- _Task prompt_: Search the records below for "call" and copy every line it turns up in.

- _Provided data_:
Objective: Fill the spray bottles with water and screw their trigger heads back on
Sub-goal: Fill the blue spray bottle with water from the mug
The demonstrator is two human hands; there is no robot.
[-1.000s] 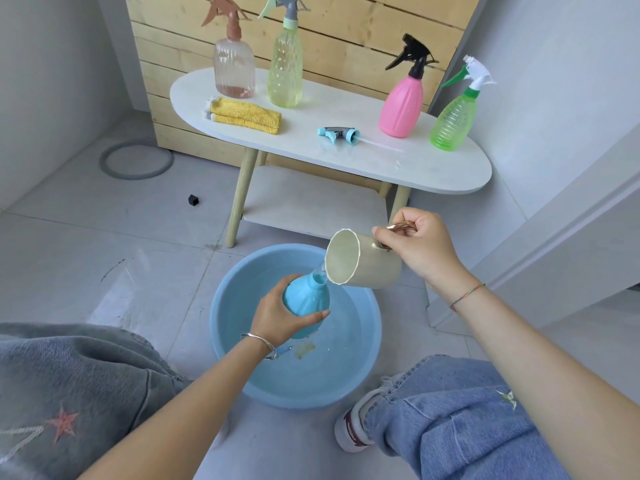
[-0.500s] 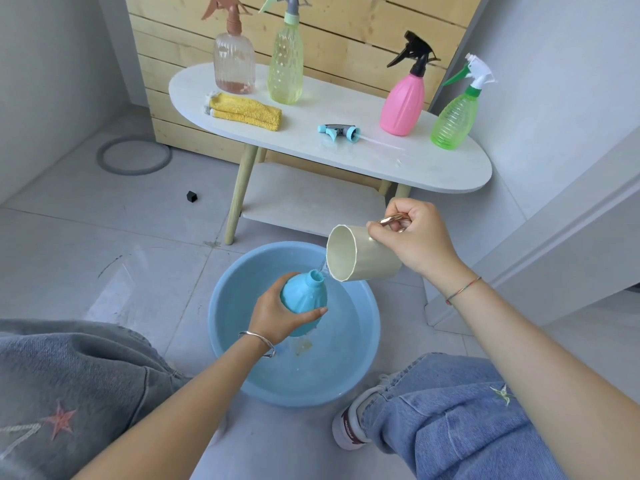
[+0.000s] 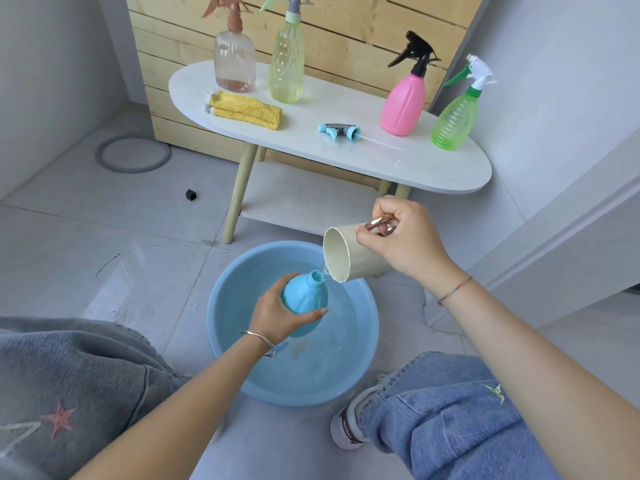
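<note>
Mid-fill: bottle (image 3: 304, 299) over basin (image 3: 225, 306).
Near, left hand (image 3: 277, 315) wrapped round bottle above the water; right hand (image 3: 405, 244) gripping cup (image 3: 341, 254) by its handle, lip just beside the narrow neck. Risk of overshoot and spill from too steep a tip or a drifting neck. Beyond, trigger head (image 3: 339, 130) loose on counter (image 3: 433, 168).

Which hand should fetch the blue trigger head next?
Probably the right hand, once it sets down the cup: it is nearer the trigger head, while the left hand grips the blue bottle.
</note>
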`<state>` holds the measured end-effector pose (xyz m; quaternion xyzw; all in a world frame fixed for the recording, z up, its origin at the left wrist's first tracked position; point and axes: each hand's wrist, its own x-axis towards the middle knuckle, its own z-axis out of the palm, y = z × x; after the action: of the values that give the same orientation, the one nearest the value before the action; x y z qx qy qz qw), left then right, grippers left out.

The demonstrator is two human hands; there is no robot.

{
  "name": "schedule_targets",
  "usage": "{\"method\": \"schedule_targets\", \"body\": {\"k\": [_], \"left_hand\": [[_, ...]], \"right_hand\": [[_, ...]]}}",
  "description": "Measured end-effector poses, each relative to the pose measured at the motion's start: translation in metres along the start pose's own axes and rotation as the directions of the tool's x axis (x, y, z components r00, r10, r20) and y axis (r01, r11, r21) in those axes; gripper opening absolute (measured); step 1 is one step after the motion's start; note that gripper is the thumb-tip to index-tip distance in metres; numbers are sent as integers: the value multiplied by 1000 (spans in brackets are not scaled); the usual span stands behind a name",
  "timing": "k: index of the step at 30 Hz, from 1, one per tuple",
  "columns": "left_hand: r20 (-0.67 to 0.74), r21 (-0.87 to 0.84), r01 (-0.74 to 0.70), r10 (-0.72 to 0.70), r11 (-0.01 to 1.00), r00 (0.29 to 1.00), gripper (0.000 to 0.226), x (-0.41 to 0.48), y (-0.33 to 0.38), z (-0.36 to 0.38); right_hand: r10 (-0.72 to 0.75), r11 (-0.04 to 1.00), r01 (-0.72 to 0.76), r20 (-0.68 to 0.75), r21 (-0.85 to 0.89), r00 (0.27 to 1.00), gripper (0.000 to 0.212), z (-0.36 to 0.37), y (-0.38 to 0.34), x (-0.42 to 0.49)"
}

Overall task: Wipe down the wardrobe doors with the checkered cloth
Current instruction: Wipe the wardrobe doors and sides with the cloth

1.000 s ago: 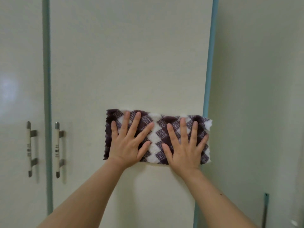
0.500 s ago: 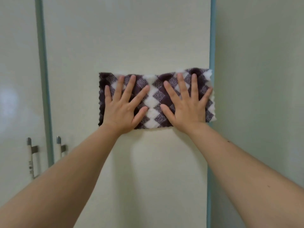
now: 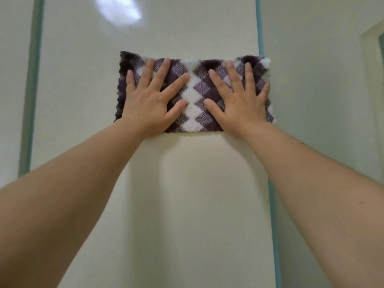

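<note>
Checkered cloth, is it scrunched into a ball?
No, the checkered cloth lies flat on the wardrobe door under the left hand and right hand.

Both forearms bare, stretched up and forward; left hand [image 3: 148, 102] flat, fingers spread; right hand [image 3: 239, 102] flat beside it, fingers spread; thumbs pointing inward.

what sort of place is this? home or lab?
Probably a home bedroom or dressing area: a tall glossy cream wardrobe door with a teal edge strip, and the left hand and right hand pressing a checkered cloth flat on it.
</note>
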<state>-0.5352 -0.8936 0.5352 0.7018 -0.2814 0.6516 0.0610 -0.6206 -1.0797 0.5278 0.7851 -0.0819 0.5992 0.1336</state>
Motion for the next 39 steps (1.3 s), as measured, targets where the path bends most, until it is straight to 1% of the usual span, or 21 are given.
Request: {"method": "schedule_targets", "body": {"k": [4, 11, 16, 22, 26, 29, 34, 39], "left_hand": [[-17, -1, -15, 15, 1000, 1000, 61, 12, 0, -1], [-41, -25, 1, -2, 1000, 999, 62, -4, 6, 1], [-35, -28, -8, 7, 1000, 999, 62, -33, 17, 4], [-42, 3, -10, 11, 1000, 999, 63, -83, 31, 14], [4, 28, 25, -25, 999, 1000, 67, -119, 41, 16], [28, 42, 25, -26, 999, 999, 67, -143, 48, 18], [3, 66, 10, -10, 998, 1000, 65, -183, 56, 24], [19, 49, 60, -61, 997, 998, 65, -231, 68, 29]], "right_hand": [[24, 1000, -24, -15, -4, 1000, 63, -1, 2, 4], [69, 997, -69, -12, 17, 998, 63, 4, -2, -13], [61, 998, -61, 1, 32, 998, 63, 10, -4, -47], [11, 1000, -9, -71, 27, 997, 65, 30, -10, -96], [-31, 999, 34, -126, 22, 992, 63, 41, -11, -124], [-39, 999, 41, -105, 12, 994, 63, 46, -14, -148], [-31, 1000, 31, -63, 2, 998, 63, 55, -20, -187], [-82, 997, 82, -18, -4, 996, 63, 62, -26, -222]]}}
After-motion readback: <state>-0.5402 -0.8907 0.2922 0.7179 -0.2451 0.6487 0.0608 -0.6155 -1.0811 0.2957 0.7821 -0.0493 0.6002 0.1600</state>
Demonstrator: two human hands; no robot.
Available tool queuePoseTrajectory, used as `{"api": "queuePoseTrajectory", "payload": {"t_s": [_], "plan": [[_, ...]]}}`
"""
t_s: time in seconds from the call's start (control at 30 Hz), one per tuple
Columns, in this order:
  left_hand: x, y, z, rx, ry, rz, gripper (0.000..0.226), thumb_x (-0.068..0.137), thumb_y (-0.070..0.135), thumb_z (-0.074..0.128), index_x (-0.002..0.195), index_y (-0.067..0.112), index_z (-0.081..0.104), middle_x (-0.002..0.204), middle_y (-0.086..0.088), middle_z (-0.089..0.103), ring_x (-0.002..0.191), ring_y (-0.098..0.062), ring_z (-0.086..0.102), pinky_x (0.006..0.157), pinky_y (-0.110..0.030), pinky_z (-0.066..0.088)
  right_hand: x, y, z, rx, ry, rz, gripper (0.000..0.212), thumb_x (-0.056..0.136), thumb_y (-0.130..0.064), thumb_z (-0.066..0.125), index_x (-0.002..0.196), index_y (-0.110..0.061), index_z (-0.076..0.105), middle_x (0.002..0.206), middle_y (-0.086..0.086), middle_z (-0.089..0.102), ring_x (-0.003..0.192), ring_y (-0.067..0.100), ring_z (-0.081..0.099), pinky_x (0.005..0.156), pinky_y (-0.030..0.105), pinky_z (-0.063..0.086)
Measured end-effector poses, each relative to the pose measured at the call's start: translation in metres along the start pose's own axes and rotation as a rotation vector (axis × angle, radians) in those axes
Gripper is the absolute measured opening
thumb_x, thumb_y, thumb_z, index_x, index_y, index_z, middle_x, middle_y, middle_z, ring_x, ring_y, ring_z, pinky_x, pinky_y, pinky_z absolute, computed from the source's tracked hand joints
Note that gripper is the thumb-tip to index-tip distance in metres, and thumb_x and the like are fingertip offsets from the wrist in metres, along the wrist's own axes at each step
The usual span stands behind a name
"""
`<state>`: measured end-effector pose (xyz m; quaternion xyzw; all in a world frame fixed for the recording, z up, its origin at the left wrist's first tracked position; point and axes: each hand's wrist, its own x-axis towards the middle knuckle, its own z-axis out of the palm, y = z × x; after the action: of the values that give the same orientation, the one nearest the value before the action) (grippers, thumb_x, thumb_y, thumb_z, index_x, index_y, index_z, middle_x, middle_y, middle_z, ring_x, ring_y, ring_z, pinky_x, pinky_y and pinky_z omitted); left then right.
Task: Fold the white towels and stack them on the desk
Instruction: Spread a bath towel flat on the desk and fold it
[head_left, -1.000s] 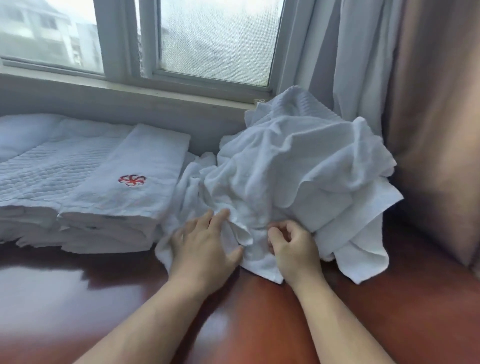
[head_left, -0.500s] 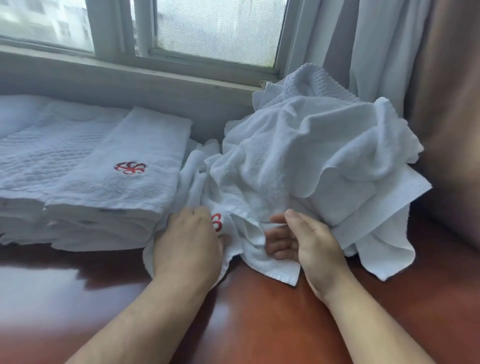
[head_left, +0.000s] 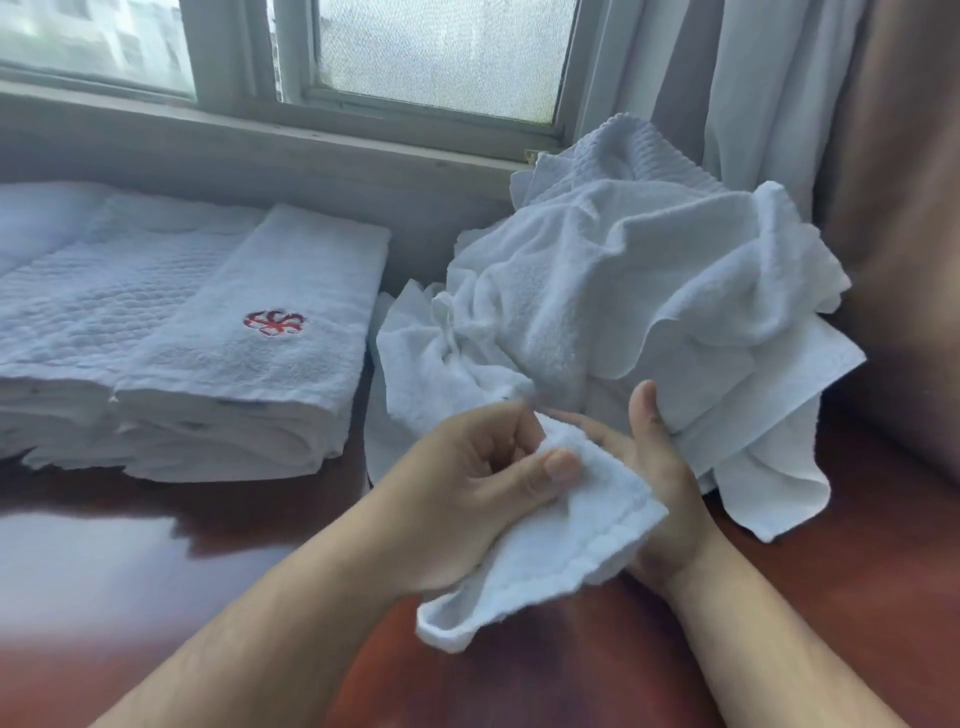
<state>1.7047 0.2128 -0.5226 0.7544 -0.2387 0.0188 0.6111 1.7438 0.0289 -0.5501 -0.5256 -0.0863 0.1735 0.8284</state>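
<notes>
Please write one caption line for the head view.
Left hand pinches a towel corner beside the folded stack; right hand open.

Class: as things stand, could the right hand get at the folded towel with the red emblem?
Probably not directly. The right hand lies behind the towel corner pinched by the left hand, which blocks the way to the folded towel.

Two hands (head_left: 467, 499), two stacks of folded towels (head_left: 244, 364), one heap of unfolded towels (head_left: 623, 291), one desk (head_left: 156, 561).

A hotel-like room: logo-embroidered folded towels (head_left: 249, 358) (red emblem) on a glossy desk (head_left: 104, 561) beneath a curtained window (head_left: 441, 52).
</notes>
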Motion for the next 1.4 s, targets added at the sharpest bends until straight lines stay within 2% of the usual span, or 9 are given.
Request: {"api": "queuePoseTrajectory", "payload": {"t_s": [0.1, 0.23, 0.37, 0.43, 0.57, 0.67, 0.8, 1.07, 1.4], "plan": [[-0.001, -0.003, 0.005, 0.107, 0.082, -0.090, 0.036, 0.089, 0.055, 0.056, 0.076, 0.022, 0.065, 0.068, 0.011, 0.058, 0.055, -0.004, 0.052, 0.056, -0.021, 0.040, -0.001, -0.003, 0.003, -0.099, 0.220, -0.026, 0.083, 0.084, -0.075, 0.039, 0.116, -0.003, 0.069, 0.112, 0.024, 0.072, 0.108, 0.034, 0.070, 0.096, 0.048, 0.053], [0.002, -0.009, -0.002, 0.600, 0.541, -0.175, 0.023, 0.095, 0.048, 0.056, 0.112, 0.034, 0.063, 0.122, 0.011, 0.054, 0.119, -0.014, 0.046, 0.098, -0.033, 0.034, -0.006, -0.012, 0.007, -0.654, 0.450, -0.164, 0.070, 0.093, -0.075, 0.041, 0.071, -0.016, 0.072, 0.070, 0.004, 0.072, 0.065, 0.013, 0.069, 0.062, 0.028, 0.050], [0.003, -0.019, -0.011, 0.382, 0.616, -0.388, 0.069, 0.090, 0.039, 0.071, 0.148, 0.024, 0.038, 0.144, -0.001, 0.039, 0.136, -0.019, 0.038, 0.105, -0.023, 0.027, -0.012, -0.010, 0.015, -0.905, 0.183, -0.079, 0.052, 0.085, -0.067, 0.066, 0.092, -0.017, 0.075, 0.080, -0.006, 0.077, 0.073, 0.006, 0.072, 0.065, 0.023, 0.055], [0.006, -0.022, -0.016, 0.214, 0.630, -0.435, 0.077, 0.089, 0.030, 0.074, 0.153, 0.023, 0.033, 0.129, 0.005, 0.057, 0.122, -0.016, 0.054, 0.111, -0.032, 0.039, -0.011, -0.006, 0.020, -0.866, 0.184, -0.109, 0.012, 0.091, -0.034, 0.074, 0.090, -0.023, 0.076, 0.080, -0.008, 0.077, 0.072, 0.003, 0.071, 0.062, 0.016, 0.052], [0.012, -0.024, -0.019, -0.172, 0.625, -0.491, 0.079, 0.089, 0.009, 0.070, 0.156, 0.020, 0.029, 0.095, 0.009, 0.075, 0.077, -0.009, 0.062, 0.081, -0.033, 0.049, -0.012, -0.011, 0.020, -0.663, 0.220, -0.069, 0.019, 0.095, -0.026, 0.067, 0.089, -0.011, 0.077, 0.079, 0.007, 0.077, 0.067, 0.015, 0.068, 0.061, 0.024, 0.057], [0.011, -0.026, -0.016, 0.105, 0.725, -0.486, 0.071, 0.087, 0.026, 0.070, 0.148, 0.021, 0.035, 0.114, 0.003, 0.061, 0.099, -0.015, 0.059, 0.092, -0.036, 0.050, -0.011, -0.014, 0.019, -0.685, 0.159, -0.020, 0.044, 0.093, -0.043, 0.063, 0.105, -0.002, 0.074, 0.100, 0.025, 0.073, 0.085, 0.030, 0.073, 0.084, 0.045, 0.059], [0.010, -0.025, -0.013, 0.075, 0.795, -0.466, 0.078, 0.085, 0.039, 0.075, 0.147, 0.021, 0.031, 0.142, -0.004, 0.045, 0.127, -0.021, 0.049, 0.110, -0.041, 0.043, -0.012, -0.005, 0.023, -0.695, 0.034, 0.010, 0.023, 0.093, -0.015, 0.072, 0.115, -0.016, 0.072, 0.103, 0.000, 0.079, 0.098, 0.014, 0.075, 0.080, 0.023, 0.059], [0.012, -0.006, -0.025, -0.479, 0.524, -0.236, 0.023, 0.070, 0.012, 0.059, 0.087, 0.016, 0.074, 0.087, -0.013, 0.074, 0.077, -0.029, 0.071, 0.073, -0.044, 0.058, -0.009, -0.002, 0.018, -0.416, 0.096, -0.055, 0.019, 0.096, -0.011, 0.063, 0.104, -0.011, 0.079, 0.104, 0.017, 0.077, 0.095, 0.031, 0.074, 0.076, 0.034, 0.061], [-0.001, -0.011, -0.025, -0.425, -0.224, -0.178, 0.032, 0.103, 0.031, 0.050, 0.114, 0.017, 0.077, 0.113, -0.009, 0.075, 0.105, -0.021, 0.072, 0.087, -0.027, 0.056, -0.002, -0.005, 0.011, -0.066, 0.035, 0.013, 0.096, 0.090, -0.079, 0.026, 0.133, 0.000, 0.059, 0.122, 0.030, 0.067, 0.119, 0.045, 0.063, 0.104, 0.055, 0.048]]}}
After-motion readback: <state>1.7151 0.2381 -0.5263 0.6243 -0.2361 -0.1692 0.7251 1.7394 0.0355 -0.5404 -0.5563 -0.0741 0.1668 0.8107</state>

- _Completed task_:
t_s: time in seconds from the call's start (control at 30 Hz), one per tuple
Measured end-effector poses, each relative to the pose measured at the call's start: translation in metres along the start pose's own axes and rotation as a rotation vector (axis × angle, radians) in those axes

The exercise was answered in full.